DocketMath needs a single start point (the trigger date). If the trigger date is off by weeks or months, the eligible portion can become unexpectedly low or high.

Symptoms:

  • Eligible portion becomes tiny → very low allocator ratio
  • Eligible portion covers most of the span → very high allocator ratio

3) Misaligning bucket periods with the eligibility window

When you split facts into buckets (quarters, employment periods, incident ranges), each bucket’s start/end dates should be accurate.

If a bucket partially overlaps the 2-year window, it should receive a pro-rata eligibility adjustment—not full credit and not zero credit.

4) Treating weights as a substitute for timing eligibility

Weights distribute amounts across buckets/claimants, but they don’t automatically correct for out-of-window facts.

Pitfall: If you only adjust weights and never account for the 2-year eligibility overlap, the output may look reasonable but still conflict with the New Mexico default horizon logic.

5) Assuming claim-type-specific limitations apply when they weren’t identified

This guide explicitly uses the general/default period because no claim-type-specific sub-rule was found in the provided jurisdiction data. If you believe a special category applies, you’ll need updated rule inputs rather than relying on the default.

Sources and references

  • N.M. Stat. Ann. § 31-1-8 (general statute of limitations; used here as the default 2-year period for the settlement allocator workflow)

Start with the primary authority for New Mexico and confirm the effective date before relying on any output.
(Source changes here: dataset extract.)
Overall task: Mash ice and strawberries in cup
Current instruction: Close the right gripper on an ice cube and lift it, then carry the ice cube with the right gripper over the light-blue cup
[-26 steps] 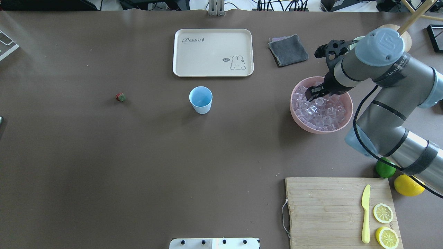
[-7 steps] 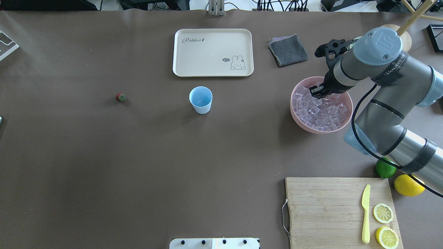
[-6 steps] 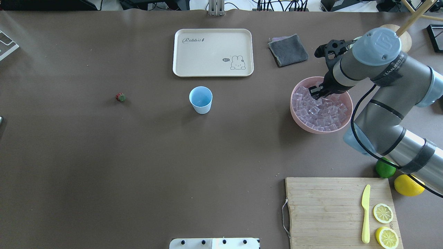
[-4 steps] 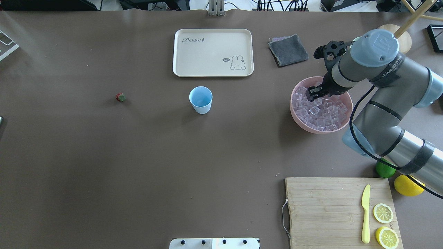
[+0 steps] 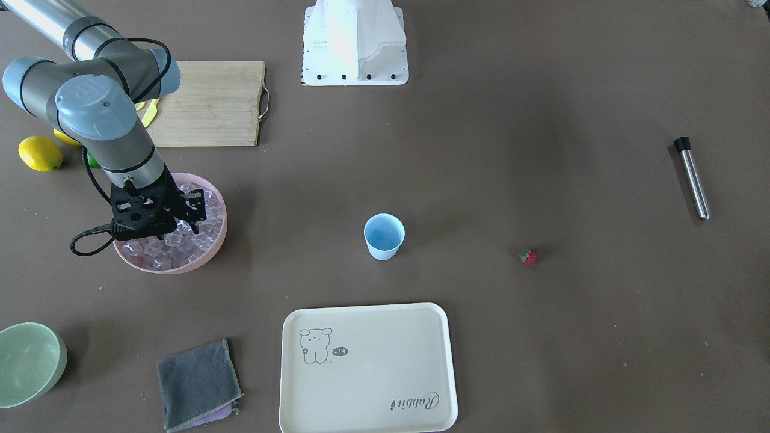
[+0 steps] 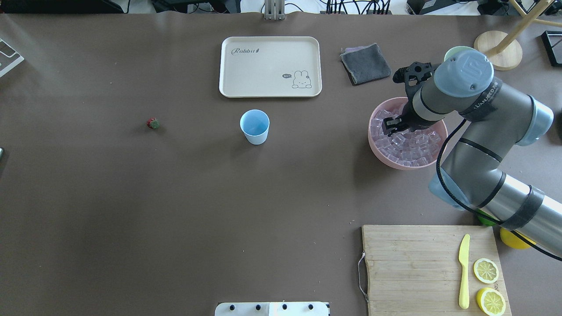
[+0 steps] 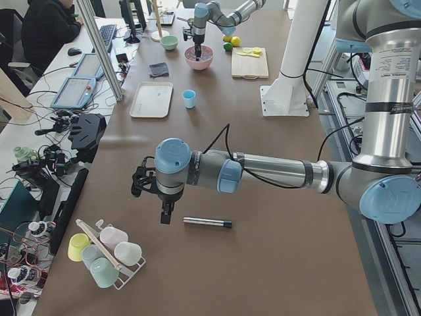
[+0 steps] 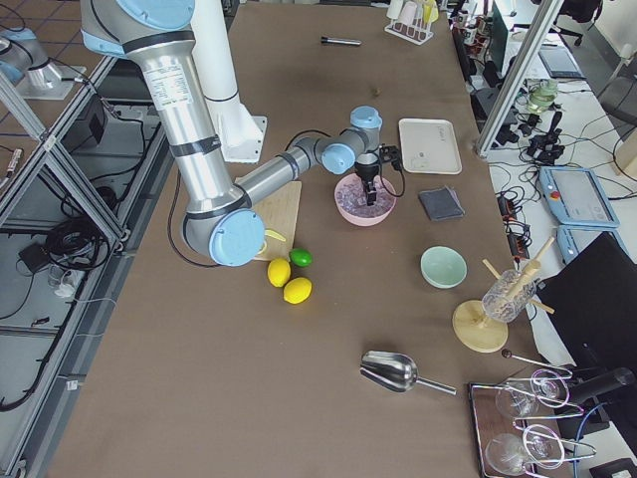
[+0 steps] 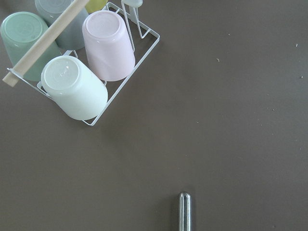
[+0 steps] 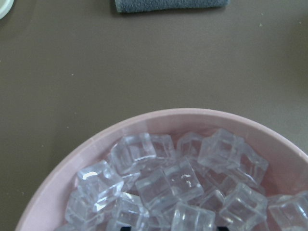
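Little is done, by the look of it: the cup holds nothing, the ice is all in its bowl and the strawberry lies on the bench (image 6: pixel 131 219); loading both and all the mashing remain, and the step in hand seems to be picking a first cube.

From the left: the left claw (image 7: pixel 164 214) hangs over the bench's far left end, just beside a steel rod (image 7: pixel 207 223) that lies flat and is probably the masher; only the side view shows this claw, so I cannot tell whether it is spread or clenched; it is well apart from the fruit, the cup and the ice. Next, the strawberry (image 6: pixel 153 123) sits alone on bare bench, well left of the cup; the cup (image 6: pixel 254 126) stands upright near the middle, near the tray (image 6: pixel 270 66) on the robot's side of it, its blue inside bare. At the right is the pink bowl (image 6: pixel 397 166), heaped with ice (image 6: pixel 410 145); the right claw (image 6: pixel 390 127) points down into the bowl's left part, released, its jaws standing apart with cubes beneath and between them; the wrist view shows none pinched. So the ice lies right at this claw, whether touching it I cannot tell; the cup is well apart to its left, the strawberry farther still.
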Tool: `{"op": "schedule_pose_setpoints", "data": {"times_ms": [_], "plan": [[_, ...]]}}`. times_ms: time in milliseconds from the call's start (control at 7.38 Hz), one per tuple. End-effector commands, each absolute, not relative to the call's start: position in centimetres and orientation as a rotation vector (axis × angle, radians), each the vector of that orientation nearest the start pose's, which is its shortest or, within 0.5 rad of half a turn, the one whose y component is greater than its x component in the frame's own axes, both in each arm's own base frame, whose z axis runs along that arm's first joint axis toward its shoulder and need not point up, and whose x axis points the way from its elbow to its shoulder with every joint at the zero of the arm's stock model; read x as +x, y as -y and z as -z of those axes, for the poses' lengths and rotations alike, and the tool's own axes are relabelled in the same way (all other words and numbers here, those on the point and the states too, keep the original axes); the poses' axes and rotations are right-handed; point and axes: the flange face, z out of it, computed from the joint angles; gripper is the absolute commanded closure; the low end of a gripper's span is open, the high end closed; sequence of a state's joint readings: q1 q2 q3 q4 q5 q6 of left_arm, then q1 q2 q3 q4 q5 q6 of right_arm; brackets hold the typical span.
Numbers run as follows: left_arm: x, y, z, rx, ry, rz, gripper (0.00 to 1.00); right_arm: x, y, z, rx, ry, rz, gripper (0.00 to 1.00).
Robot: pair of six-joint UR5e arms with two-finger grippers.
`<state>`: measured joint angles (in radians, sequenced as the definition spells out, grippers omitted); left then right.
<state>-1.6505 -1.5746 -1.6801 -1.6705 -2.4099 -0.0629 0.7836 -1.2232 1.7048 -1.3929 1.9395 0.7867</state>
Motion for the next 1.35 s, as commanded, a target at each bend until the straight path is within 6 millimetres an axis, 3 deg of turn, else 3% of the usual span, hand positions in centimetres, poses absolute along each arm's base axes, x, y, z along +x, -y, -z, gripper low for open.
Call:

If the rule has been amended, update the inputs and rerun the calculation.

Next steps

  1. Open DocketMath’s tool:
  2. Enter the trigger date (the start of the 2-year clock).
  3. Enter the allocation end date (cutoff/settlement date used for the allocator span).
  4. If allocating across multiple claimants/buckets, input:
    • each bucket’s date range (or period), and
    • any weights/proportions you want DocketMath to apply after timing eligibility.
  5. Sanity-check the result:
    • If most of your periods are outside the 2-year window, expect a lower allocator ratio.
    • If most of your periods are within the window, expect a higher allocator ratio.
  6. Document your assumptions internally—especially your definition of the trigger date and how you constructed buckets.